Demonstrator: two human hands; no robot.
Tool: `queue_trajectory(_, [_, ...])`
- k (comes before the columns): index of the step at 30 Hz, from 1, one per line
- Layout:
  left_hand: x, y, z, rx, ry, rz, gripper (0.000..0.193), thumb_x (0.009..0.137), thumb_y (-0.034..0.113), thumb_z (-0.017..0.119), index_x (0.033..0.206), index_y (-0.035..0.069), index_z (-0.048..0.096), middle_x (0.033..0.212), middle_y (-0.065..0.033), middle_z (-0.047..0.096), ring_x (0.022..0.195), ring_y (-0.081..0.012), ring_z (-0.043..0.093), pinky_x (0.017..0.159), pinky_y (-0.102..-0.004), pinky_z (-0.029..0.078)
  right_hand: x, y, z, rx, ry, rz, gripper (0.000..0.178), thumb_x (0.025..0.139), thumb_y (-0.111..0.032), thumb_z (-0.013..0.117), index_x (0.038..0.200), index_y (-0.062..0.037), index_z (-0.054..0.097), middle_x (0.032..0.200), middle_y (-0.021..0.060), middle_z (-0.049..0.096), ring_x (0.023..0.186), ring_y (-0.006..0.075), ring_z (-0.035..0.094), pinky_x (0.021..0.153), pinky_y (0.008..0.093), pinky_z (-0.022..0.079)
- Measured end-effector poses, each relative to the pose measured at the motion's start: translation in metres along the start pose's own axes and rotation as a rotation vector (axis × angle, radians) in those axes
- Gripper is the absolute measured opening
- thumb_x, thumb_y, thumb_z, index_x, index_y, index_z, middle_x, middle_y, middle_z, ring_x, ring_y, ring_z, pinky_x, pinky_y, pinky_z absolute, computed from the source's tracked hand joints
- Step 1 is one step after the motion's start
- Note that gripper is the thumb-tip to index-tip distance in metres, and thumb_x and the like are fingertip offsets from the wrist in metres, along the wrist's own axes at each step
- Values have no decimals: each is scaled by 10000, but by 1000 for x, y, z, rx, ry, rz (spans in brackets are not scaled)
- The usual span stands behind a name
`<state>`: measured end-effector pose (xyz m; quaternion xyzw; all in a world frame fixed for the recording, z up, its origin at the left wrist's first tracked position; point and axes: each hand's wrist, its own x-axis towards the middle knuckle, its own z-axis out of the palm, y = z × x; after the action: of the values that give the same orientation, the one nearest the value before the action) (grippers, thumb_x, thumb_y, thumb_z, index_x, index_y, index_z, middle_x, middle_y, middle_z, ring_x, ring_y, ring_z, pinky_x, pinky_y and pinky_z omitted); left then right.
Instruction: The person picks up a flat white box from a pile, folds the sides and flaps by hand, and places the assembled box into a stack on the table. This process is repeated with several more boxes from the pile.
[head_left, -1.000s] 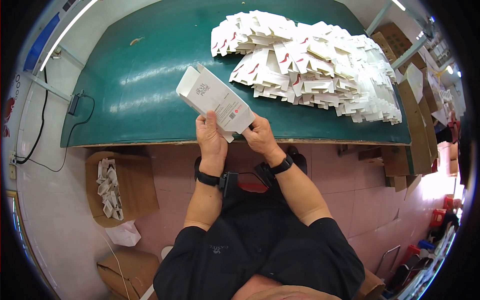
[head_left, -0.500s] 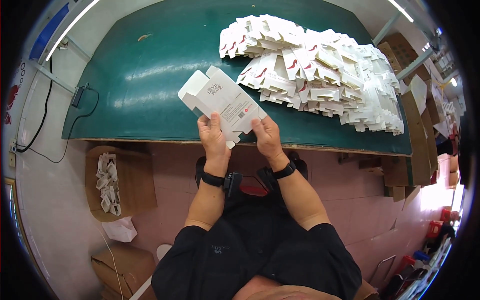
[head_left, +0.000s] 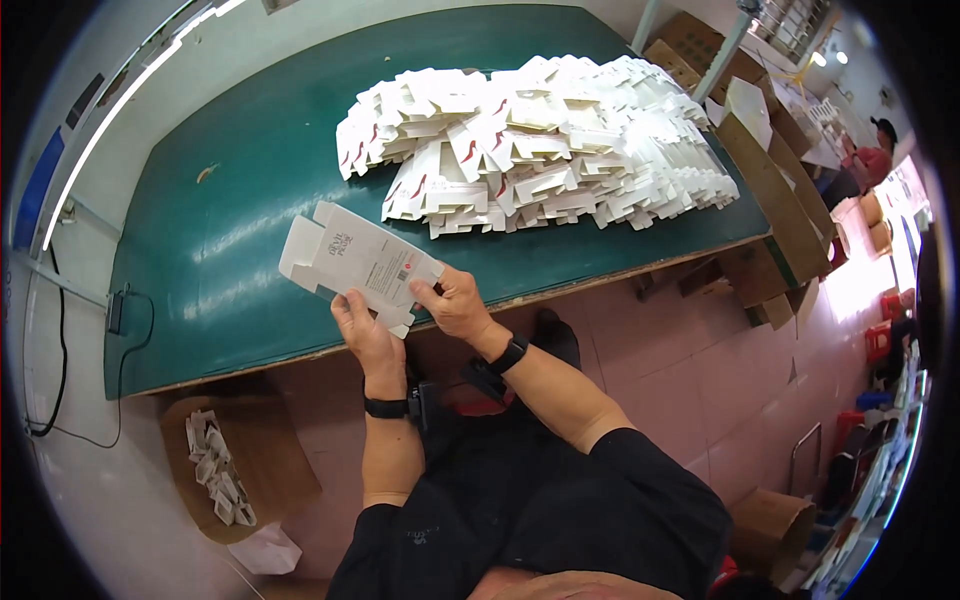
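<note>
A flat white folding carton (head_left: 362, 262), with grey print and open flaps at its ends, is held up over the table's near edge. My left hand (head_left: 366, 330) grips its lower edge, thumb on the printed face. My right hand (head_left: 455, 303) pinches the right end, thumb in front and the other fingers partly hidden behind. Beyond it, on the green table (head_left: 220, 250), lies a large overlapping heap of similar white cartons (head_left: 540, 140), some with a red shoe motif.
A brown cardboard box (head_left: 262, 465) with several white cartons stands on the floor at left. Large cardboard boxes (head_left: 760, 190) crowd the table's right end. A black cable (head_left: 66, 350) hangs along the left wall. A person in red (head_left: 872, 163) is far right.
My view has turned to the right, so table, heap and hands appear shifted left. The carton stays in both hands at nearly the same tilt.
</note>
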<state>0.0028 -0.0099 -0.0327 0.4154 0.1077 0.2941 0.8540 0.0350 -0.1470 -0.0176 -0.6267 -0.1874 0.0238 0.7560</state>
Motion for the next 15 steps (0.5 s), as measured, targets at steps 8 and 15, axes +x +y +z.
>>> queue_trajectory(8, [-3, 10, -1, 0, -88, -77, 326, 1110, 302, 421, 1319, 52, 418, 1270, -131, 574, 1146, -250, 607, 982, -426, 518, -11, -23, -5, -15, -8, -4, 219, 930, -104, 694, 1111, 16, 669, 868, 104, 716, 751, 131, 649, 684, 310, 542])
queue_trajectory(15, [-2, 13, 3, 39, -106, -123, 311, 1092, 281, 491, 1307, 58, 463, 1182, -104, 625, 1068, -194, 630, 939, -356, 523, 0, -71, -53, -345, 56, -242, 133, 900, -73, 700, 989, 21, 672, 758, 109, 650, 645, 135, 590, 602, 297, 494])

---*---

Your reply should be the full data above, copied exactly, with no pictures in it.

Demonstrator: two human hands; no robot.
Tool: `queue_trajectory(_, [_, ...])`
- k (comes before the columns): index of the step at 30 Hz, from 1, one per line
- Layout:
  left_hand: x, y, z, rx, ry, rz, gripper (0.000..0.193), thumb_x (0.009..0.137), thumb_y (-0.034..0.113), thumb_z (-0.017..0.119), index_x (0.033..0.206), index_y (-0.035..0.069), index_z (-0.048..0.096), middle_x (0.033..0.212), middle_y (-0.065..0.033), middle_z (-0.047..0.096), ring_x (0.022..0.195), ring_y (-0.081..0.012), ring_z (-0.043..0.093), pinky_x (0.017..0.159), pinky_y (-0.102..-0.004), pinky_z (-0.029..0.078)
  right_hand: x, y, z, rx, ry, rz, gripper (0.000..0.178), thumb_x (0.025..0.139), thumb_y (-0.111..0.032), thumb_z (-0.013..0.117), index_x (0.038..0.200), index_y (-0.062..0.037), index_z (-0.054..0.097), middle_x (0.032..0.200), middle_y (-0.021..0.060), middle_z (-0.049..0.096), ring_x (0.023..0.186), ring_y (-0.006..0.075), ring_z (-0.035..0.094), pinky_x (0.021..0.153), pinky_y (0.008..0.093), pinky_z (-0.022..0.079)
- Measured end-effector poses, each relative to the pose measured at the motion's start: translation in metres along the start pose's own axes and rotation as a rotation vector (axis × angle, radians) in those axes
- Gripper is the absolute measured opening
- thumb_x, thumb_y, thumb_z, index_x, index_y, index_z, middle_x, middle_y, middle_z, ring_x, ring_y, ring_z, pinky_x, pinky_y, pinky_z absolute, computed from the source's tracked hand joints
- Step 1 is one step after the motion's start
- Note that gripper is the thumb-tip to index-tip distance in metres, and thumb_x and the like are fingertip offsets from the wrist in metres, along the wrist's own axes at each step
- Values have no decimals: each is scaled by 10000, but by 1000 for x, y, z, rx, ry, rz (spans in brackets are not scaled)
- The usual span stands behind a name
`<state>`: measured end-effector pose (xyz m; quaternion xyzw; all in a world frame fixed for the recording, z up, its origin at the left wrist's first tracked position; point and axes: each hand's wrist, its own x-axis towards the middle knuckle, its own z-axis out of the palm, y = z × x; after the action: of the values that give the same orientation, the one nearest the value before the action) (grippers, thumb_x, thumb_y, thumb_z, index_x, index_y, index_z, middle_x, middle_y, middle_z, ring_x, ring_y, ring_z, pinky_x, pinky_y and pinky_z omitted); left then right.
Instruction: The person picks up a flat white box from a pile, folds the sides and flaps by hand, and places the assembled box into a stack on the table. This process is repeated with several more boxes from the pile.
[head_left, -1.000s] 
[head_left, -0.500s] 
[head_left, +0.000s] 
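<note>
A flat white folding carton (head_left: 362, 262), with grey print and open flaps at its ends, is held up over the table's near edge. My left hand (head_left: 366, 330) grips its lower edge, thumb on the printed face. My right hand (head_left: 455, 303) pinches the right end, thumb in front and the other fingers partly hidden behind. Beyond it, on the green table (head_left: 220, 250), lies a large overlapping heap of similar white cartons (head_left: 540, 140), some with a red shoe motif.
A brown cardboard box (head_left: 262, 465) with several white cartons stands on the floor at left. Large cardboard boxes (head_left: 760, 190) crowd the table's right end. A black cable (head_left: 66, 350) hangs along the left wall. A person in red (head_left: 872, 163) is far right.
My view has turned to the right, so table, heap and hands appear shifted left. The carton stays in both hands at nearly the same tilt.
</note>
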<state>0.0028 -0.0099 -0.0327 0.4154 0.1077 0.2941 0.8540 0.0350 -0.1470 -0.0176 -0.6267 -0.1874 0.0238 0.7560</state>
Motion for the next 15 steps (0.5 s), as measured, targets at steps 8 and 15, axes +x +y +z.
>>> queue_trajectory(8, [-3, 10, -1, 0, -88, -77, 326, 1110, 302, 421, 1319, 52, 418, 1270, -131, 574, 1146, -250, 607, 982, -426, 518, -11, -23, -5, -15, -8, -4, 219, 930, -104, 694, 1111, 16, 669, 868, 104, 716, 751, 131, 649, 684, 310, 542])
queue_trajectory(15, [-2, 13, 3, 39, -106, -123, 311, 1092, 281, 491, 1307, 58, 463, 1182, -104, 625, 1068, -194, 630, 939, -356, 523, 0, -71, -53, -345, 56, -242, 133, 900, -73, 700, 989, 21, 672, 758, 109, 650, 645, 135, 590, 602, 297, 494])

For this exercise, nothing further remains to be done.